A lo largo de toda Cantabria se pueden observar las obras de estos montañeses que regresaron con sus fortunas. Muchos se construyeron grandes palacios, sus casas de arquitectura indiana. Donaron hospitales, como fue el caso de Don Ramón Pelayo 'Marqués de Valdecilla' para el bien de todos sus conciudadanos y que tantas vidas ha salvado y tantos dolores aliviado. A lo largo y ancho de toda Cantabria hay escuelas donadas por estos indianos que quisieron revertir algo de su fortuna entre sus vecinos. Muchos montañeses hicieron grandes fortunas, unos muy respetablemente, y otros no tanto. La mayoría trajeron sus caudales a la 'tierruca' y aquí montaron grandes negocios, se codearon con la realeza y obtuvieron títulos nobiliarios. Pero si bien es cierto que partieron de toda Cantabria hay tres lugares en los que la salida fue masiva: El Alto Asón, El Pisueña y Liébana. Es raro en las familias de estas zonas no encontrar en su árbol genealógico algún indiano. No todos alcanzaron las grandes fortunas deseadas, no todos regresaron. Pero un denominador común de todos los montañeses era su sueño de regresar a su tierra y morir en ella. Es raro encontrar en Selaya, Villacarriedo, Vega de Villafufre o Santa María de Cayón alguna familia que no cuente con algún miembro que se fue a hacer las Américas, principalmente a Cuba o México. Yo, como tantas familias de los Valles Pasiegos, cuento con varios miembros de mi familia que decidieron irse a México. Entre ellos, mi abuelo José Ruiloba Pérez y su Hermano Fermín, naturales de Villacarriedo. Mi abuelo no se fue precisamente huyendo de la pobreza, puesto que la economía de su familia era buena, ellos eran artesanos del calzado y mi bisabuelo contaba con una especie de fábrica o taller con diez empleados, pero sin duda a mi abuelo le llamó la atención la moda de irse a hacer las Américas y decidió que prefería irse, a seguir haciendo zapatos y botines. Primero se fue a Cuba a la plantación de un tío suyo, el tío Gregorio, pero se ve que aquello no le gustó y se fue a Nueva York, allí estuvo varios años de interprete, pues él hablaba correctamente el inglés. Después se iría a Filadelfia donde estuvo también varios años de interprete. Mas tarde pasó a México y después de haber estado también una temporada de traductor y teniendo un pequeño capital, decidió invertirlo en un comercio de alimentación, fue entonces cuando mi tío abuelo Fermín decidió trasladarse a México y trabajar con él.

Así estuvieron trabajando en un próspero comercio hasta que conoció a mi abuela Isabel Casasola que también era española, pero de otra región, y su familia llevaba en México desde que ella tenía dos añitos. Tuvo una muy buena oferta por su comercio y lo vendió. Compró otro local en lo más céntrico y selecto de México y puso una peletería que pronto gozó de gran prestigio. México era una ciudad de gran inseguridad y delincuencia, de hecho, mi abuelo sufrió varios robos en sus establecimientos. A estas alturas ya habían nacido mi padre José Ruiloba y mi tía Gloria. A mi padre estuvieron a punto de raptarlo pues era un niño muy guapo, rubito y muy blanquito y en México los niños con estas características eran asiduamente robados para ser vendidos en Estados Unidos a familias que no los podían tener. Mi abuelo ante tanta delincuencia e inseguridad ya no se encontraba cómodo en ese país y decidió vender sus bienes y regresar a España con su familia.
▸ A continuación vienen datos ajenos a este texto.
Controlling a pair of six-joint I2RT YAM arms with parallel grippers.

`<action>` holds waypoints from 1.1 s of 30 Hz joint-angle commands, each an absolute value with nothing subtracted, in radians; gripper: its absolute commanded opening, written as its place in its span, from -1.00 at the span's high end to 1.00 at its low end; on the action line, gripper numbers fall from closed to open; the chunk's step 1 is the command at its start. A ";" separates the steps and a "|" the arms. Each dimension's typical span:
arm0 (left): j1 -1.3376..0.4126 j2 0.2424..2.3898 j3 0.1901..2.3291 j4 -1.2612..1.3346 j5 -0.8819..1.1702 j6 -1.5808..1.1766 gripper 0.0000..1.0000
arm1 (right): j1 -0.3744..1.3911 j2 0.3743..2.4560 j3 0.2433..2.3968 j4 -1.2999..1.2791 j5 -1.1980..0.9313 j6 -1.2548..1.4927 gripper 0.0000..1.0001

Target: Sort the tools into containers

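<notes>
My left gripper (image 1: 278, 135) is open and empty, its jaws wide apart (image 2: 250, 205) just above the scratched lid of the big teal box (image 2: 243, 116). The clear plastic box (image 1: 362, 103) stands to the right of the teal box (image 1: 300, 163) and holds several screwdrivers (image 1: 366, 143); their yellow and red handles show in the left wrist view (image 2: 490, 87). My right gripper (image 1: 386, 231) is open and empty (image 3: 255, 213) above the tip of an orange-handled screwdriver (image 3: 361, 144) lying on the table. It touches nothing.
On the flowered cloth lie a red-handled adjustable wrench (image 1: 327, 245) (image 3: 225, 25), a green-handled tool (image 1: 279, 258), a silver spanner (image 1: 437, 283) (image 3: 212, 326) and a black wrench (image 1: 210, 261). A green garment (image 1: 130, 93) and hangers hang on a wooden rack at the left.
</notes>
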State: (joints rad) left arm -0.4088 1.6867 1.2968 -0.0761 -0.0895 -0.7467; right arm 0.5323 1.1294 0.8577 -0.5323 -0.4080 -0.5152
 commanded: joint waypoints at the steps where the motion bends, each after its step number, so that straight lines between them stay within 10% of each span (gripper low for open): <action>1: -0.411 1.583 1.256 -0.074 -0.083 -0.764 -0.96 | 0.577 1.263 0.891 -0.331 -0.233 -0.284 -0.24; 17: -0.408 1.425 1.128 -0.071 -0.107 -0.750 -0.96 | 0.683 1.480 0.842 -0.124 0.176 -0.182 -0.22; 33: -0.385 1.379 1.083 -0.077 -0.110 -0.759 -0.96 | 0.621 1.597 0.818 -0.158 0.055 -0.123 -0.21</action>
Le dijo a su hermano que se regresara con ellos que aquel era un país muy inseguro. Pero su hermano no quiso regresar y allí formó su familia y salvo algunas ocasiones que regresó de visita a España, allí se quedó. Eso sí, al ver su imposibilidad de ser enterrado en España, encargó unas bolsas de tierra española que lo cubrieron para siempre. Mi abuelo y su familia embarcaron en el transatlántico que les regresaría a España, pero cuando estaban en alta mar, estalló la guerra civil española y no pudieron atracar en ningún puerto español. Atracaron en un puerto inglés y estuvieron casi tres años por toda Europa, hospedándose en hoteles hasta que pudieron entrar en España, acabada la guerra civil.

Una vez en España, regresaron a su pueblo de Villacarriedo, donde se instalaron y pusieron su negocio.